No litoral Sul da Bahia, todo dia é dia de pesca, exceto nos dias de maré de lua. Pois no mar, é ela, a lua quem dita os ritmos da vida. É sob o comando da sua fase mais cheia ou da sua fase nova que as marés recuam aos níveis mais baixos, revelando os recifes que se escondem sob a água — territórios temporários para a espécie humana, onde se desenrola um ritual ancestral de subsistência. Nesses dias, famílias inteiras seguem em direção ao mar. Enquanto as mulheres coletam ouriços, os homens partem em busca de polvos.
Com os “bicheiros” em punho — varas de ferro gastas pelo tempo e uso — os caçadores caminham sobre os corais, atentos aos sinais.

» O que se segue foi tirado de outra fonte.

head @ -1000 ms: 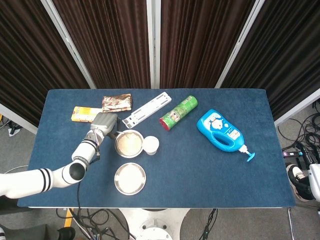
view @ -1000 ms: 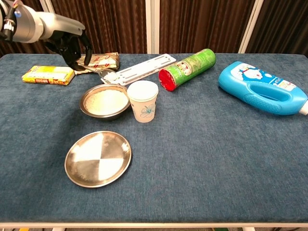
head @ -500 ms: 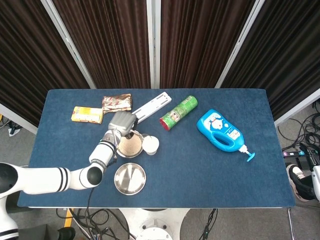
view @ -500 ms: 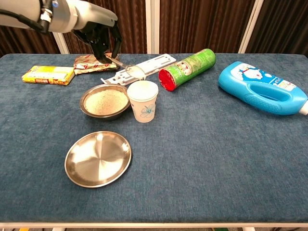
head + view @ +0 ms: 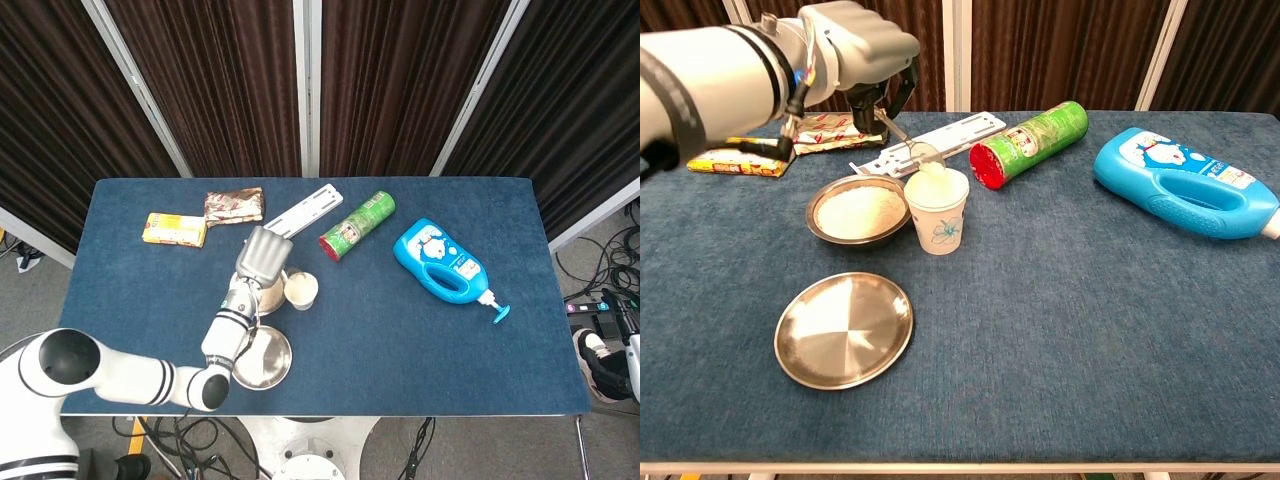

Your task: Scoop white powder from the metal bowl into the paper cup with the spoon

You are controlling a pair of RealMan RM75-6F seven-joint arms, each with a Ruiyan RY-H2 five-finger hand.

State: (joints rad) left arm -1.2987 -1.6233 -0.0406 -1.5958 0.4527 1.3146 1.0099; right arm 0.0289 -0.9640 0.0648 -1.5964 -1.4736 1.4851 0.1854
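Nearest you sits the empty metal plate (image 5: pixel 844 329), and at its twelve o'clock the metal bowl (image 5: pixel 858 211) of white powder touches the paper cup (image 5: pixel 937 209) standing at the bowl's three o'clock. Your left hand (image 5: pixel 862 50), pinching the spoon (image 5: pixel 908 141) by its handle, has swung over from the bowl's eleven o'clock in the past second, so the spoon bowl now tips at the cup's mouth and the powder is going in. Your right hand is out of sight, so you cannot tell its state

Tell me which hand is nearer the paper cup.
Left. The left hand holds the spoon at the paper cup mouth; the right hand appears in neither view.
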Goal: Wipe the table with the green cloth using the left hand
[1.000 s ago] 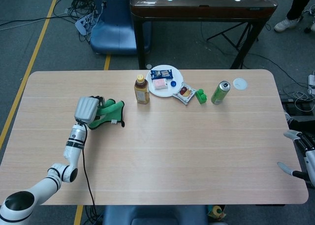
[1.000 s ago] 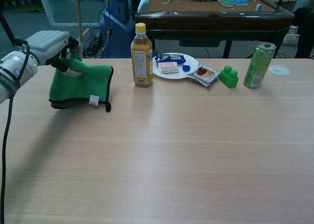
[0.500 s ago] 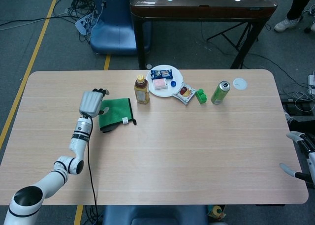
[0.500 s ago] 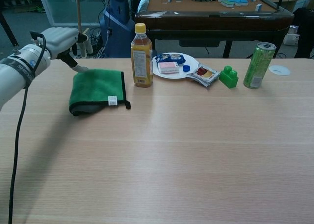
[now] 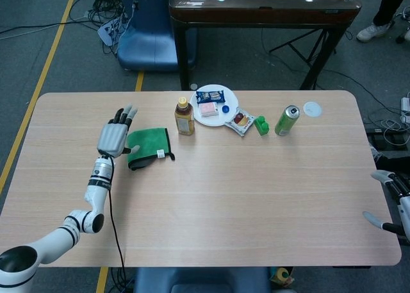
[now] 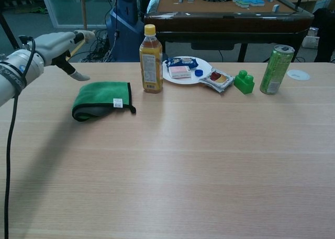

É uma arte que combina técnica, paciência e profundo conhecimento sobre o comportamento animal. Eles investigam cada sinal deixado. E é aí que começa o embate: o animal, dotado de inteligência notável, se deixa ser iludido pela astúcia humana. Curiosos, enlaçam seus tentáculos na haste. Uma dança se inicia.
Essa luta silenciosa entre homem e molusco é marcada por destreza e respeito. Não há pressa. Não há predador e presa em termos absolutos — há, sim, um acordo tácito entre a necessidade e o limite. Nem sempre o caçador vence. A fuga do polvo também é parte do jogo.
Este ensaio busca revelar não só o ato da caça, mas a coreografia íntima entre humanos e natureza. Trata-se de uma prática enraizada na cultura local, transmitida entre gerações, e marcada por um equilíbrio delicado. A coleta acontece apenas nas luas adequadas, com intervalos que garantem a regeneração das espécies.
Esteticamente, o trabalho mergulha entre a plena luz do sol nordestino e os raios submersos que banham as cenas com um contraste entre silêncio e tensão, entre paciência e movimento. Cada imagem propõe um olhar cuidadoso sobre os gestos, os corpos, os territórios. Tecnicamente, explora o limite entre o visível e o intuído, o gesto humano e a resposta animal.
Esse ensaio é, sobretudo, um convite a observar o tempo das coisas e os códigos não escritos que regem uma convivência possível — onde a tradição, o sustento e o respeito ao ciclo natural ainda caminham lado a lado.